Crews were out along Gulf Boulevard in Madeira Beach late Thursday afternoon. Just a few miles away in Indian Shores, more erosion took place.

Tom Griesdorn has lived in Indian Shores for 10 years.


What You Need To Know

  • Clean-up from Hurricane Idalia’s pass along Tampa Bay included removing truckloads of sand from roads in Pinellas County beach communities

  • Crews were out along Gulf Blvd. in Madeira Beach late Thursday afternoon

  • Idalia washed several feet of sand from the beach

“It’s wonderful until a hurricane arrives,” he said.

Griesdorn also owns vacation rentals there.

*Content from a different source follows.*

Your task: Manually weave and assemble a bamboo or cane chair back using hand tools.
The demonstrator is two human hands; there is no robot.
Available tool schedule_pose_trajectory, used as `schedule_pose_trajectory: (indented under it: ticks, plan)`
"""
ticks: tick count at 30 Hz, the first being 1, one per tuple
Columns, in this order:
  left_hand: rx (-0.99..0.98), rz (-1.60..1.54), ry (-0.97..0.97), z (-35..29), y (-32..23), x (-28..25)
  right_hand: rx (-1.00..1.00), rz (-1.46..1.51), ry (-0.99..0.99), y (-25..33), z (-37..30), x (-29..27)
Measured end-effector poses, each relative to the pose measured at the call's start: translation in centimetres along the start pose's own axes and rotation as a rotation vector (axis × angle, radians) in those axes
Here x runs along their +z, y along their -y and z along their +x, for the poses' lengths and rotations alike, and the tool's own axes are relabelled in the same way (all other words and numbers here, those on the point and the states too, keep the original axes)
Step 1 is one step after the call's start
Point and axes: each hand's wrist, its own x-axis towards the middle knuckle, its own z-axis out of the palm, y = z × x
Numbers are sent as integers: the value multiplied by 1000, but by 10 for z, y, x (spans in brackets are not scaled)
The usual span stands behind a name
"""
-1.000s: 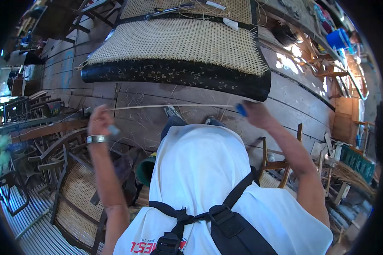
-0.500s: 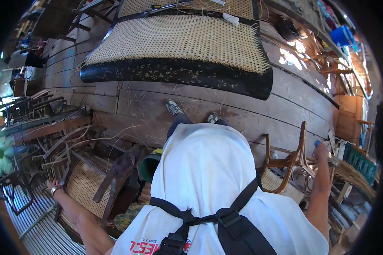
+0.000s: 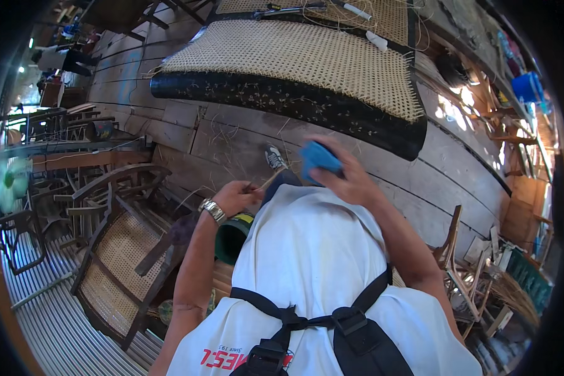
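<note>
My right hand (image 3: 348,178) is in front of my chest, its fingers closed round a soft-looking blue pad (image 3: 319,161). Motion blurs it, so I cannot tell whether it is sponge or folded cloth. To its left my left hand (image 3: 237,198), with a metal watch on the wrist, is closed in a pinch. A thin tan strip (image 3: 271,182) pokes out from its fingertips toward my leg. Ahead of both hands, and apart from them, a woven cane sheet (image 3: 294,59) lies over a black floral-patterned roll (image 3: 263,97).
A dark wooden chair frame with a cane panel (image 3: 120,263) leans at my left, beside a dark green container (image 3: 232,241). More wooden frames (image 3: 448,241) and a straw broom (image 3: 514,291) stand at the right. Tools (image 3: 288,11) and a white object (image 3: 376,41) lie on the cane.
Both hands have swung in from far out at my sides to the front of my body. The blue pad came in with my right hand. The view has shifted slightly.
</note>
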Motion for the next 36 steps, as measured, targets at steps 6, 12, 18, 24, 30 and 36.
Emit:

“We’ve been very, very lucky. We’ve dodged three ‘I’ hurricanes,” he said.

But that doesn’t mean they don’t leave their mark.

“This is what everyone is concerned about,” Griesdorn said, pointing to a tree at the edge of a beach and a home’s yard that was partially tipped over, its roots exposed.

Griesdorn said Idalia washed several feet of sand from the beach.

“This is the line. It went up this high and gradually went down,” he said, pointing to a steep drop-off in the sand level of a dune.

It’s something being seen all along the Pinellas coast.

The county’s senior public relations coordinator Tony Fabrizio said county crews did damage assessments Thursday and found severe erosion in some spots. County officials have previously said Pinellas’s beaches are in desperate need of renourishment. The U.S. Army Corps of Engineers policy requires all homeowners who live along beaches where such projects are taking place to sign permanent easements, which include some private backyards.

Only about half of homeowners in the Pinellas project area have signed.

“How are we going to continue to attract tourists who are going to spend money in our restaurants and our gas at stations?” Griesdorn said. “They’re not going to want to come here if there’s no beach.”

When it comes to the tree, Indian Shores Building Official and Flood Plane Manager Brian Rusu said it’s over the coastal construction line.

That means the town has to look into whether a permit from the county or the Florida Department of Environmental Protection is needed to remove it, which Rusu said is the plan. As for renourishment, the wait continues.

“If it’s 2040 and there are four or five more hurricanes that don’t hit us directly, but just take our sand, what’s it going to do, Griesdorn said.